* [Required action]: Without the pictures, retype each line below exactly as it stands.

* [Recorded data]:

──────────

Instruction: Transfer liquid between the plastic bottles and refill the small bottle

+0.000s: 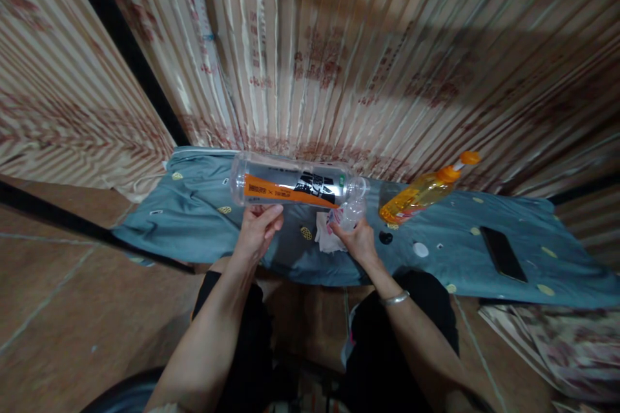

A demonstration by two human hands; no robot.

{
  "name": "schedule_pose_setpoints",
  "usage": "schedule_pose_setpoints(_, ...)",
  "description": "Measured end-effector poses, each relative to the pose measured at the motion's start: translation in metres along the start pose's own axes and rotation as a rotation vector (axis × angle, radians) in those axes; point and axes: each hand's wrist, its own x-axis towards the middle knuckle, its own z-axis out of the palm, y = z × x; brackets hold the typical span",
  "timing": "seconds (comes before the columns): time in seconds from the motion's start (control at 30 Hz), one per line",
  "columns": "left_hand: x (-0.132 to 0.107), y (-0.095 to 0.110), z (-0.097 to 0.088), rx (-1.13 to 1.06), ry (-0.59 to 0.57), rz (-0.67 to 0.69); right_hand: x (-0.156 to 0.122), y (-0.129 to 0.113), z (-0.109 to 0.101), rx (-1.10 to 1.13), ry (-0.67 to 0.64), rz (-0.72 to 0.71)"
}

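A large clear plastic bottle [290, 182] with an orange and black label lies sideways, its mouth to the right. My left hand [259, 229] is closed at its near edge by the base, thumb and fingers against it. My right hand [356, 239] grips a small clear plastic bottle [353, 211] just below the large bottle's neck. The two mouths are close together; whether they touch I cannot tell. A crumpled white tissue [325, 235] with a pink and blue print is beside my right fingers, partly hidden by them.
A teal patterned cloth [194, 219] covers the narrow bench. On it, to the right, stand an orange pump bottle [419, 195], a black cap [386, 237], a white cap [420, 250] and a phone [502, 253]. Behind hangs a striped curtain [310, 45]; dark poles [130, 51] frame the left side.
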Motion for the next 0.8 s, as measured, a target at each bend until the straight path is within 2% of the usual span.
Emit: schedule_pose_setpoints(0.8,0.0007,0.0010,0.0007,0.018,0.026,-0.001,-0.0014,-0.0047,-0.0032,-0.053,-0.037,-0.015)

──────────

* [Result of the exercise]:
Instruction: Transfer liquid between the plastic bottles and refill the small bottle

+0.000s: 

A demonstration by two human hands; no robot.

{
  "name": "schedule_pose_setpoints",
  "usage": "schedule_pose_setpoints(_, ...)",
  "description": "Measured end-effector poses, each relative to the pose measured at the motion's start: translation in metres along the start pose's own axes and rotation as a rotation vector (axis × angle, radians) in those axes; point and axes: each hand's wrist, its own x-axis towards the middle knuckle, its own z-axis out of the palm, y = z × x; brackets hold the typical span",
  "timing": "seconds (comes before the columns): time in seconds from the motion's start (control at 30 Hz), one per line",
  "columns": "left_hand: x (-0.132 to 0.107), y (-0.095 to 0.110), z (-0.097 to 0.088), rx (-1.13 to 1.06), ry (-0.59 to 0.57), rz (-0.67 to 0.69); right_hand: x (-0.156 to 0.122), y (-0.129 to 0.113), z (-0.109 to 0.101), rx (-1.10 to 1.13), ry (-0.67 to 0.64), rz (-0.72 to 0.71)"
}

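A large clear plastic bottle [290, 182] with an orange and black label lies sideways, its mouth to the right. My left hand [259, 229] is closed at its near edge by the base, thumb and fingers against it. My right hand [356, 239] grips a small clear plastic bottle [353, 211] just below the large bottle's neck. The two mouths are close together; whether they touch I cannot tell. A crumpled white tissue [325, 235] with a pink and blue print is beside my right fingers, partly hidden by them.
A teal patterned cloth [194, 219] covers the narrow bench. On it, to the right, stand an orange pump bottle [419, 195], a black cap [386, 237], a white cap [420, 250] and a phone [502, 253]. Behind hangs a striped curtain [310, 45]; dark poles [130, 51] frame the left side.
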Motion for the next 0.8 s, as measured, a target at each bend until the straight path is within 2% of the usual span.
Emit: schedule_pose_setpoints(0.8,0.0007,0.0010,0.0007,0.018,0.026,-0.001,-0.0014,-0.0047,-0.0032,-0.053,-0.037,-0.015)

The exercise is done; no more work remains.